Taranto ha vissuto oggi una giornata di sciopero dei lavoratori dell’ex ILVA come non se ne vedevano da tempo, che ha moltissime migliaia di lavoratori complessivamente, fra i diretti, più di 10000, i 1.500 di Ilva in amministrazione straordinaria e i 6.000 dell’indotto.
Alla base della protesta, la preoccupazione per le ipotesi di vendita che potrebbero determinare fino a 5.000 esuberi e uno smembramento societario del gruppo. Nei presidi e nelle assemblee che l’hanno preceduta, i sindacati hanno ribadito la necessità di un intervento pubblico deciso, di un progetto di decarbonizzazione con tempi e risorse certi e di un piano industriale capace di coniugare ambiente e occupazione.

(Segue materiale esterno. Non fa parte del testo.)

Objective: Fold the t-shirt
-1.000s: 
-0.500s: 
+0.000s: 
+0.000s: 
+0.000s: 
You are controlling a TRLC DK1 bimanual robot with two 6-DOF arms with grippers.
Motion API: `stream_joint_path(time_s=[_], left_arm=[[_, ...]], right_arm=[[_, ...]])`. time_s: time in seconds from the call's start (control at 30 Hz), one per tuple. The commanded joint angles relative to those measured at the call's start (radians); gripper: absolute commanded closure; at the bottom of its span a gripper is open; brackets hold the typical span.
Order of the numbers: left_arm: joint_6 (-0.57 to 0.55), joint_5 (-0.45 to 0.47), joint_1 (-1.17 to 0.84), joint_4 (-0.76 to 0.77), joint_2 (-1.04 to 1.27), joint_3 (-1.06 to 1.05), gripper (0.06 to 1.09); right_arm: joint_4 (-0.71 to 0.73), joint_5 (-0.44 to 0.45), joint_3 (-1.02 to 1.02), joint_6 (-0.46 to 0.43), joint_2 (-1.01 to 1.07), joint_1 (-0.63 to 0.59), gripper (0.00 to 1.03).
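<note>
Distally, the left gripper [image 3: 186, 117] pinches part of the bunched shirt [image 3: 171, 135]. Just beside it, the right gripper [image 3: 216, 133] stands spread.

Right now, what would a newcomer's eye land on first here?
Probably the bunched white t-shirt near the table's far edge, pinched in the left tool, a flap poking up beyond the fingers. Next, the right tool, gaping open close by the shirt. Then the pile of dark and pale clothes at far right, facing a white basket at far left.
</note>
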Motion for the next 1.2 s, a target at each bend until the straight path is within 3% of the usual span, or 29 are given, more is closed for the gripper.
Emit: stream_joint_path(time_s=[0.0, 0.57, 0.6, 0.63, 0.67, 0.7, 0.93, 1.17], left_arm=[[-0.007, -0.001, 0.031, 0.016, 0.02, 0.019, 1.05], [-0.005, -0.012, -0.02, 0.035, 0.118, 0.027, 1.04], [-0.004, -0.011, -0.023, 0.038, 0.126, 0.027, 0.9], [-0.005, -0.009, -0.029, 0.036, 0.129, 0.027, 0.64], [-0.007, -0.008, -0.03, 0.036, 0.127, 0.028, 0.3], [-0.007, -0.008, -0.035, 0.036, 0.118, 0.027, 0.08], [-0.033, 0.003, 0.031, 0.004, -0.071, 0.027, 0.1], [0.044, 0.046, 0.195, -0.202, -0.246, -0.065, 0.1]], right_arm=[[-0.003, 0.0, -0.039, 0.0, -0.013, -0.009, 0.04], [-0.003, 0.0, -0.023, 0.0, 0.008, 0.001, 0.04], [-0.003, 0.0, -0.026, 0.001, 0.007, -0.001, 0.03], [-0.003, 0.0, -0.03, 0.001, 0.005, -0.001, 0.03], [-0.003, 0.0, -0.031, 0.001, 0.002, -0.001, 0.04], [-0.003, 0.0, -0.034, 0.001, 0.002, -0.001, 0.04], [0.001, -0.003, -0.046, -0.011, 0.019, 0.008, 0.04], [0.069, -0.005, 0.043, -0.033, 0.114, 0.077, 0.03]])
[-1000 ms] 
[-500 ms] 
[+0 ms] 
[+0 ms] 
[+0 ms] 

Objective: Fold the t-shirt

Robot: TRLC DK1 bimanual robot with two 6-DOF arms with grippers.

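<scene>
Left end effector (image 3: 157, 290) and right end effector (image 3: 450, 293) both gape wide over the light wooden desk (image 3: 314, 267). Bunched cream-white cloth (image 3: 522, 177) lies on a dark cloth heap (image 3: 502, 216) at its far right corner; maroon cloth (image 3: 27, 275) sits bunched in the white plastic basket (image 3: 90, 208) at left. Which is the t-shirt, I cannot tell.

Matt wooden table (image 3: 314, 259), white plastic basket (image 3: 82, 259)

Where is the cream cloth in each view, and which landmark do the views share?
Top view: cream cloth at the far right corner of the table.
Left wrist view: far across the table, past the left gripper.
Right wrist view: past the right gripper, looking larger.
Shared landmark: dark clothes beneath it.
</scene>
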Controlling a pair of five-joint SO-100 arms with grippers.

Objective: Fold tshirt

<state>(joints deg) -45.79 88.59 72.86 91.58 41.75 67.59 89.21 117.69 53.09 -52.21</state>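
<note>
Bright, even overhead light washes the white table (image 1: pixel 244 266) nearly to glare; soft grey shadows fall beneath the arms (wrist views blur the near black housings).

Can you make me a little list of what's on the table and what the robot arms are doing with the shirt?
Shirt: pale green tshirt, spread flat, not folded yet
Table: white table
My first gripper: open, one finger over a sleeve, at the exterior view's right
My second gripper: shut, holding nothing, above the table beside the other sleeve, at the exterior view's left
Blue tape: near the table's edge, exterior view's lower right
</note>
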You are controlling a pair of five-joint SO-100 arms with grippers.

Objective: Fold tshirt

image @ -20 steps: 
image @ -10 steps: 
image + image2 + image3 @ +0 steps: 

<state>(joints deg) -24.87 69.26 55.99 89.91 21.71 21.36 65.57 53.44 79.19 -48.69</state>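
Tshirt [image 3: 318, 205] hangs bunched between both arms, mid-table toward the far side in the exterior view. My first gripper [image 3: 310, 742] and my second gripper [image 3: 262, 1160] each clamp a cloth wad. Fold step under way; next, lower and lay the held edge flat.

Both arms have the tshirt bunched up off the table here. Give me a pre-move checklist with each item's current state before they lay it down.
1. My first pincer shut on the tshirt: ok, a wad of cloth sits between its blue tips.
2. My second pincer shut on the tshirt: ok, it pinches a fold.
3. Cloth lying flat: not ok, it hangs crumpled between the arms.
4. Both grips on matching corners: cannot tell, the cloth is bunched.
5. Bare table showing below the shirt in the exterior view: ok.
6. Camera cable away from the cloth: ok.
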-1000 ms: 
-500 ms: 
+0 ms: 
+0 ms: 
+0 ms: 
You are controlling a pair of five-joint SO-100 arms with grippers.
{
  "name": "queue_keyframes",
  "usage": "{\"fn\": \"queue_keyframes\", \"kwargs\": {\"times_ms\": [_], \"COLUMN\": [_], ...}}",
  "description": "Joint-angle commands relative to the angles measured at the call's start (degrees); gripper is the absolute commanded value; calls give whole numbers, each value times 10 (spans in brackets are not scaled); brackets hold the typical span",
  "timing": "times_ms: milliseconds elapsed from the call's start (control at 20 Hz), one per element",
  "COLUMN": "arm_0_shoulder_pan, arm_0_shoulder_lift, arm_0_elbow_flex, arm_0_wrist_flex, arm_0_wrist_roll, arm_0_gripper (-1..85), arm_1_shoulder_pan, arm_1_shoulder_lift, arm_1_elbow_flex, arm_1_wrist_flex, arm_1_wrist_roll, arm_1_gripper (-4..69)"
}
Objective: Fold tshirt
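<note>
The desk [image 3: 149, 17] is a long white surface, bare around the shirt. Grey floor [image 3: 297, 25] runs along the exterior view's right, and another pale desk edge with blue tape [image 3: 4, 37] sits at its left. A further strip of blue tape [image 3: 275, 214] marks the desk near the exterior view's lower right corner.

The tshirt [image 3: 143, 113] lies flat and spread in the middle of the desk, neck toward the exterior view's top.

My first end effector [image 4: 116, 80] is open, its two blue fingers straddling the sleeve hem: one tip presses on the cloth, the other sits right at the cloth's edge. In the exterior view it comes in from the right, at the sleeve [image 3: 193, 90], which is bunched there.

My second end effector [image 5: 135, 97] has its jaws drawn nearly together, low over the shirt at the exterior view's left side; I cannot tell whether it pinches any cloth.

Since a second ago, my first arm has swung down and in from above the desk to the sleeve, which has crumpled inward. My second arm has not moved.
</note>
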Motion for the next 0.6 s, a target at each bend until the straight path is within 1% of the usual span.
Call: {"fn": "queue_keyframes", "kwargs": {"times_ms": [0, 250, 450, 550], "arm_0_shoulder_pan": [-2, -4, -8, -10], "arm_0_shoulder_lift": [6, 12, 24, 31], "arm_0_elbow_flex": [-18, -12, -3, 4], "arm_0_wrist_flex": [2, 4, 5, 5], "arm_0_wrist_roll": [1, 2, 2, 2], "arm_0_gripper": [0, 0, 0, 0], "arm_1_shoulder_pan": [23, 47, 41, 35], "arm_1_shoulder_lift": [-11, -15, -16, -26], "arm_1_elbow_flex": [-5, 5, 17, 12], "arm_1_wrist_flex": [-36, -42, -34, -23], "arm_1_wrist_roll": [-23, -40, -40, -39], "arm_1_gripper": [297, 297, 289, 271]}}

Durante la mobilitazione, una delegazione delle varie sigle sindacali metalmeccaniche è stata ricevuta dal Sindaco di Taranto, Piero Bitetti, al fine di portare le proprie rimostranze, condivise sostanzialmente dall’Amministrazione comunale, e questo ha fatto sì che si arrivasse alla sottoscrizione di un documento congiunto fra Comune e Sindacati confederali, col quale essi si presenteranno di fatto a Roma il 28 ottobre, per un importante incontro faccia a faccia con il Primo ministro Meloni ed i ministri interessati dalla questione.
A conferma dell’assoluta delicatezza della situazione, così come dell’assoluta importanza dell’incontro del prossimo 28 ottobre, ecco quanto ha dichiarato il Segretario generale della UIlm, Rocco Palombella:
“Questa mattina centinaia di lavoratori dell’ex Ilva di tutti gli stabilimenti hanno scioperato e hanno fatto sentire forte e chiara la propria voce per chiedere al Governo interventi urgenti e concreti per risolvere una situazione vicina a un punto di non ritorno.
Dopo mesi di parole da parte di tanti, spesso mistificatorie della realtà, annunci smentiti dopo poche ore e nessuna misura concreta, ci aspettiamo da tutte le istituzioni, locali e nazionali, l’assunzione di responsabilità perché non siamo mai stati così vicini alla chiusura dell’ex Ilva. Negli stabilimenti i lavoratori vivono una condizione di estrema precarietà e incertezza e questo è intollerabile.
Dopo il fallimento della gara per la vendita, la presentazione di offerte irricevibili che rappresenterebbero un disastro occupazionale, la maggior parte degli impianti fermi, produzione al minimo e 4.500 persone in cassa integrazione, è il momento che il Governo dica cosa vuole fare per il futuro di 20mila lavoratori e intere comunità.
Noi non possiamo accettare che si continui a restare in silenzio mentre le fabbriche si stanno spegnendo giorno dopo giorno. Ora il Governo deve uscire allo scoperto, presentare un piano industriale credibile e fattibile con un progetto concreto di decarbonizzazione per avviare da subito la transizione alla produzione con forni elettrici e DRI.
Tutto questo deve avere al centro il ruolo dello Stato che deve prendere in mano la gestione dell’azienda. Non ci sono altre strade e il Governo non può proseguire a lanciare la palla in avanti. È il momento delle scelte, è il momento della responsabilità e delle decisioni chiare e definitive per garantire un solido futuro ambientale, occupazionale e industriale. Il 28 ottobre sarà la prova del nove per il Governo: non accetteremo ulteriori rinvii”.